ネズッポ科のトビヌメリRepomucenus beniteguri (Jordan and Snyder)です。この魚も今月の頭に西尾市一色の一色漁港で採集された個体です。小型底曳網漁業で漁獲されました。この個体は雄です。
トビヌメリの雄の特徴はこの臀鰭です。臀鰭は灰色っぽく、白色線が多数あるので、他の日本産ネズッポ属魚類と区別することができます。その他の特徴としては背鰭棘が長くは伸びないこと(ヤリヌメリ・ホロヌメリ・ハタタテヌメリ・ヌメリゴチと区別できる)、
尾鰭の下半分が黒っぽい(ハタタテヌメリと区別できる)、
背鰭第1棘はわずかに糸状に伸びること(ネズミゴチと区別できる)などが特徴です。セトヌメリの雄は本種にそっくりですが、雄の臀鰭が一様に暗色なのが特徴です。またセトヌメリは北方性種ともいわれます、北海道や北日本、瀬戸内海、有明海など黒潮の影響のあまりないところに多いようです。
これはトビヌメリの雌です。雌の第1背鰭は黒くなく、尾鰭の下方が黒っぽく、第2背鰭に2列の暗色斑があることなどが特徴です。セトヌメリの雌も、本種にそっくりですが、第2背鰭の暗色斑はほぼ1列であることで区別できます。

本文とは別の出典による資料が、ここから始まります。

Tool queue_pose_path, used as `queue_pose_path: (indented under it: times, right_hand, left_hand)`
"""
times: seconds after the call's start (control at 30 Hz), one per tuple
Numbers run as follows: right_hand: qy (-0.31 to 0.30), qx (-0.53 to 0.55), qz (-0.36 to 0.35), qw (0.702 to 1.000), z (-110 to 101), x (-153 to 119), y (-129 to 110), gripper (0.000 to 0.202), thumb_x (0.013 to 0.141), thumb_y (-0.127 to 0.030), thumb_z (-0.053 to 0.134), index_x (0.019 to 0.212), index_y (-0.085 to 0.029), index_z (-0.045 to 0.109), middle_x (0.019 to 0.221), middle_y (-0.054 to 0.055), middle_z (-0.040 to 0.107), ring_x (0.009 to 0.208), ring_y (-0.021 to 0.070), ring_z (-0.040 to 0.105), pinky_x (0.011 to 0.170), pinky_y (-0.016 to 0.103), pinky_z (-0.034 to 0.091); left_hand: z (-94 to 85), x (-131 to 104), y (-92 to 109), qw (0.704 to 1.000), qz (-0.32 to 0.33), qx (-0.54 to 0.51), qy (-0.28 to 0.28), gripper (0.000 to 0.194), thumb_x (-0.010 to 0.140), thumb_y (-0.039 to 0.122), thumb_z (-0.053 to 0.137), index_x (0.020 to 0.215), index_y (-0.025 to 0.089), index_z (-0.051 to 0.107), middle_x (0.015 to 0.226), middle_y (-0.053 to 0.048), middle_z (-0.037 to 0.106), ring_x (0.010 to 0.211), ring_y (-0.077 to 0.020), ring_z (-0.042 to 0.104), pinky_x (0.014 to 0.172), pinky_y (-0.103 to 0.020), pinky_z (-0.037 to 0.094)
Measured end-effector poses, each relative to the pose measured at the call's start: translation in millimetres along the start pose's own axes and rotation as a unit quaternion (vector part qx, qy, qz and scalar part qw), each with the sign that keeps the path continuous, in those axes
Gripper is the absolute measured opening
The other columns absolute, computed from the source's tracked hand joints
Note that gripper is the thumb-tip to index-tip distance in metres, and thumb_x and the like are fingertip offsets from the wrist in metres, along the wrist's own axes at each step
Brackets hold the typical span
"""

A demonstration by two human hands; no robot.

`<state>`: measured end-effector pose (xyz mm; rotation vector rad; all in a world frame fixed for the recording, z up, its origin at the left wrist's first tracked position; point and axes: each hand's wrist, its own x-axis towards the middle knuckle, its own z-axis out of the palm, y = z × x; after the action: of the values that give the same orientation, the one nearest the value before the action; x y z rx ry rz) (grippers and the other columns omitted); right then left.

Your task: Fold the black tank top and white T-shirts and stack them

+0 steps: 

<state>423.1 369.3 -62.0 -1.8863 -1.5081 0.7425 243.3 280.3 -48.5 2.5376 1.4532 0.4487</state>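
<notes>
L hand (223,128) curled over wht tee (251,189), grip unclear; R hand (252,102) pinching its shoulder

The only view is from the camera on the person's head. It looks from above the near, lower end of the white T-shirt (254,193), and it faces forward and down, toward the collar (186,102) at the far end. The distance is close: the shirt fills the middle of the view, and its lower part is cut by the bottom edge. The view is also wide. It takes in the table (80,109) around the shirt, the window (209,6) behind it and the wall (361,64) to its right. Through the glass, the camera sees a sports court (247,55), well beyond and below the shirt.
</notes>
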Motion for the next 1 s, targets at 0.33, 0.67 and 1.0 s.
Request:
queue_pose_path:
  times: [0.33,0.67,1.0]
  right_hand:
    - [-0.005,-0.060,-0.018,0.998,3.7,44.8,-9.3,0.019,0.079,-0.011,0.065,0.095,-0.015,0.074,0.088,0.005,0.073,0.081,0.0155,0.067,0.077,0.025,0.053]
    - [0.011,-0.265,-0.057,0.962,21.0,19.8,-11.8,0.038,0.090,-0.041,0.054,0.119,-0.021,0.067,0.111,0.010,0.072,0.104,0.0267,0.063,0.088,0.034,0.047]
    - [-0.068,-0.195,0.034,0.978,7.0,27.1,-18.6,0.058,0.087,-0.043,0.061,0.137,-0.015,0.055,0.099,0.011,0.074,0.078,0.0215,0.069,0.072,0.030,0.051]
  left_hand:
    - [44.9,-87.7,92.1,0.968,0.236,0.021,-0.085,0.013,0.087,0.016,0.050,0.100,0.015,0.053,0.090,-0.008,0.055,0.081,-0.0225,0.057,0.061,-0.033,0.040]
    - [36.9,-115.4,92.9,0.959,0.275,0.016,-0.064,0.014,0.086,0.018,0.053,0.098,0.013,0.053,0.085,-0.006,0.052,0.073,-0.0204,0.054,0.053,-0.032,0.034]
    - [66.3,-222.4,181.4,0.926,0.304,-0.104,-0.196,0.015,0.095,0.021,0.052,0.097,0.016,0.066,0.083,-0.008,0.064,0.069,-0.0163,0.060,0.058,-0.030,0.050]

ネズッポ属の魚は日本から8種が知られており、投げ釣りでなどではよく釣れます。多いのがネズミゴチ、ハタタテヌメリで、そのほかに本種、ヤリヌメリも時々混ざります。セトヌメリ、ヘラヌメリはやや少なく、ヌメリゴチ、ホロヌメリは沖合におおいようです。
いずれの魚も天ぷらなどで美味ですが、ヤリヌメリは硫黄のにおいが強いことがあり、あまり食べられていないようです。ネズッポの仲間はキス釣りの外道で釣れ、ヌメリもあるので敬遠されることも多いですが、白身で美味しいものが多いですので、ぜひ食べてみましょう。